4.17.2012

Cita dan Cinta


Kamu terlihat cool, dengan potongan rambut baru yang bikin pangling. Ganteng. Ya, Cuma itu yang ada dipikiranku sekarang. Sambil menunggu minuman yang kita pesan, diam-diam aku melirik untuk mengagumi penampilanmu malam ini.

Sudah hampir setengah jam, dan kamu masih berdiam diri. Memandangi gelas yang isinya sudah habis. Lalu kamu menarik napas. Spontan, aku langsung mengarahkan mataku padamu. eh aku kira kamu akan memulai bicara, tapi sekarang malah memainkan es. Memutar-mutarnya dengan sedotan.

Malam ini kita ketemu ya? Aku mau bicara, penting! 
Pesan itu masih terngiang dalam benakku. Sepenting apa sih? Ayo dong! penasaran nih.

“Mau pesan makan dulu?” Kamu seperti sedang mencari cara membuat dirimu tenang. Matamu menatapku tajam. Ada cinta, juga beban disana.
“Tidak usah. Aku mau dengar.. “ belum selesai, kamu langsung memotong.
“Minggu depan aku ke Jakarta. Jadi mahasiswa disana.” Sekarang kau malah bersemangat. Cuma ini saja, dan aku harus menunggu lama? Tapi matamu sayu. Mencurigakan. Ingin bertanya kenapa atau ada apa? Tapi aku masih tahan dan coba sabar.
“hah?? bagus dong. Bukannya cita-cita kamu kuliah disana?” Sepertinya aku mulai tahu kemana arah pembicaraan kita.
“iya...” Suaranya melembut sekarang.
“iya.. terus? Apa kita masih pacaran?” Aku tidak tahan. Sudah habis kesabaranku. Aku tidak mau kamu mengundur-undur atau berdiam diri lagi.

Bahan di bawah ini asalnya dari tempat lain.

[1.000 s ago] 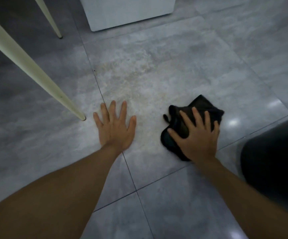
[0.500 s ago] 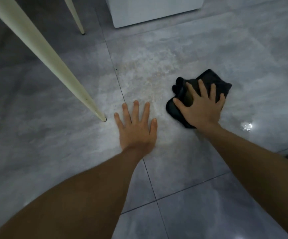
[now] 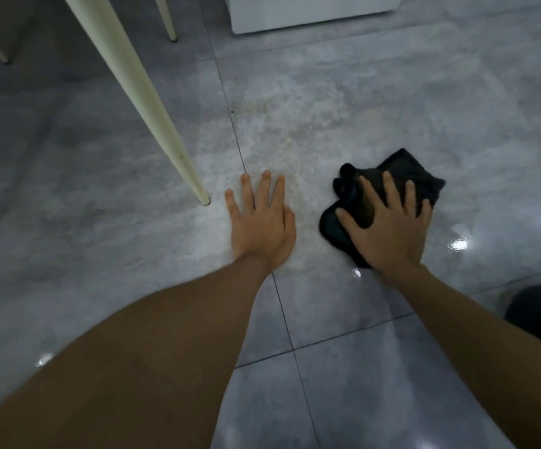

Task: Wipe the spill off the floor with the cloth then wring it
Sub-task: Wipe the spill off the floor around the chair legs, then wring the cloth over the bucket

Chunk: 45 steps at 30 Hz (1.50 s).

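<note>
- Cloth (image 3: 402, 171): dark, bunched in soft folds, flat on floor (image 3: 392, 367) at approx 3 o'clock of the pale spill patch (image 3: 295, 134). Prob. damp, limp, light; will slump when lifted.
- Right hand (image 3: 392, 234) pressed on top, fingers (image 3: 392, 192) spread apart, palm down, not pinching.
- For wringing: gather w/ both hands at opposite ends, twist.
- Left hand (image 3: 262, 228) at 9 o'clock of cloth, flat on floor, fingers apart, holding nothing, bracing.
- Chair leg (image 3: 152, 118) just beside left hand at 10 o'clock.
- Wet glints at 4 o'clock; floor likely slippery.
</note>
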Motion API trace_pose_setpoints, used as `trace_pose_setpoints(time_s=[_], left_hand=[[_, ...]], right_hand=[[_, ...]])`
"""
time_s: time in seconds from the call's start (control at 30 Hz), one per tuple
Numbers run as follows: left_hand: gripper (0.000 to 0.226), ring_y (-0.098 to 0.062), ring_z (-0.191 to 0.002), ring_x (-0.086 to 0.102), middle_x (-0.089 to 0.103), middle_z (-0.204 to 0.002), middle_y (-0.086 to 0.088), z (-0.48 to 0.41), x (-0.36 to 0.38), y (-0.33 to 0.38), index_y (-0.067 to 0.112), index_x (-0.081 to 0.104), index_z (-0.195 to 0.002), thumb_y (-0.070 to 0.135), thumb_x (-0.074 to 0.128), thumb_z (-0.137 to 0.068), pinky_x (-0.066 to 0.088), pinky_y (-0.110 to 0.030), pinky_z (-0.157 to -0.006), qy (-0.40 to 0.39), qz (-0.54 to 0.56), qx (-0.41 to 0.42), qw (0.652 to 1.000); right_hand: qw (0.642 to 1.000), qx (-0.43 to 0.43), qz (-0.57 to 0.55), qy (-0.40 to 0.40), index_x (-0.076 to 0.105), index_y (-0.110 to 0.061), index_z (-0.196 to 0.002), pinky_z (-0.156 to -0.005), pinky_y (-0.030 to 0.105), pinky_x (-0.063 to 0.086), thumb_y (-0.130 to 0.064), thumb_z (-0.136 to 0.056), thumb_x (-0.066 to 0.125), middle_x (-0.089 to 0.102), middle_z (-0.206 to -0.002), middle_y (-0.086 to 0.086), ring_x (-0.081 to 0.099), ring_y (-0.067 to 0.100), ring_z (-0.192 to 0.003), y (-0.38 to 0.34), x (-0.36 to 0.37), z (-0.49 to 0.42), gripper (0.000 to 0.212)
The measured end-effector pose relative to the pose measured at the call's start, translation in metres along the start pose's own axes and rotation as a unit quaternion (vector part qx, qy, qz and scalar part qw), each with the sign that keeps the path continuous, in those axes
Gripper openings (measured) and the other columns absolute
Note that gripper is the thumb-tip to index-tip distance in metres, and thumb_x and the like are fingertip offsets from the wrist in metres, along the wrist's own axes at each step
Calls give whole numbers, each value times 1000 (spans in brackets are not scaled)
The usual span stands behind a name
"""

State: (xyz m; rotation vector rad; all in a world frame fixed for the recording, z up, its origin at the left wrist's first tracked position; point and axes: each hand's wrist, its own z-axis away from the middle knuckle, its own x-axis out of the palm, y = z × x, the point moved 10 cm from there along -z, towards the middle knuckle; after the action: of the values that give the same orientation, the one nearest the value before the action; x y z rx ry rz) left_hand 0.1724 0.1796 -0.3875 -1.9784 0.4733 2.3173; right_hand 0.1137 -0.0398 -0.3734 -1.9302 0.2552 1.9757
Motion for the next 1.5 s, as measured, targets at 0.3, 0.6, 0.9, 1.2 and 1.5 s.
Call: trace_pose_setpoints(time_s=[0.3,0.6,0.9,1.2,1.5], left_hand=[[39,-19,-122,50,51,-135,-12,21,-42,-48,1,55,-137,2,42,-101,38,-36,-112,155,409,-68,897],[52,-35,-110,57,64,-116,-14,120,-57,-112,2,67,-122,42,50,-95,46,-48,-94,130,188,-6,974],[74,-30,-119,46,55,-122,-9,91,-22,-44,14,51,-122,68,67,-74,43,-42,-96,-68,247,-182,949],[30,-27,-94,60,63,-112,-13,74,-49,-30,12,54,-108,23,69,-85,48,-34,-75,-93,361,-186,909],[20,-36,-92,63,65,-102,-20,29,-187,104,3,62,-102,6,50,-87,47,-37,-70,46,442,-41,895]], right_hand=[[974,-216,-46,52,53,-41,-148,-120,66,17,-81,-86,48,41,-164,2,29,41,-153,-132,12,109,74],[990,-122,-45,-50,37,-50,-153,-116,58,13,-97,-81,19,26,-170,-4,18,32,-155,-130,22,73,88],[971,127,-143,-145,37,-17,-150,-105,51,41,-60,-84,75,39,-150,17,42,43,-135,-79,3,21,87],[949,90,-297,-56,64,-9,-96,-69,33,44,-12,-90,66,67,-101,15,65,36,-93,-78,-78,33,7],[913,152,-350,145,50,-19,-95,-73,39,43,-24,-88,62,60,-98,6,57,31,-87,18,-265,65,14]])
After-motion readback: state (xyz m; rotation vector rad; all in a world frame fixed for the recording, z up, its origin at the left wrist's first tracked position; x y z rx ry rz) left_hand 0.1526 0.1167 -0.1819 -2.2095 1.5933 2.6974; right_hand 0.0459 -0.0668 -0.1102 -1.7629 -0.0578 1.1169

Lima jari kananmu menyisir rambut depan, kebelakang. Kemudian bersandar pada kursi yang lebih mirip sofa. Sangat keren. “Ya iya dong sayang, Long distance relationship masih bisa kan? Kalau kamu percaya..” Ingin menjerit rasanya. Sama sekali tidak pernah kubayangkan kalau saat-saat ini akan datang.

Rindu itu sama sekali tidak indah, tidak manis, dan tentu saja tidak enak. Menyiksa.

“Orang bilang, cita dan cinta itu bertolak belakang. Jadi kamu harus memilih salah satu, cita atau cinta?”
“Cita atau cinta?? Kamu menatapku dengan mata penuh pertannyaan.

Baiklah, tidak usah. Aku tau jawabannya.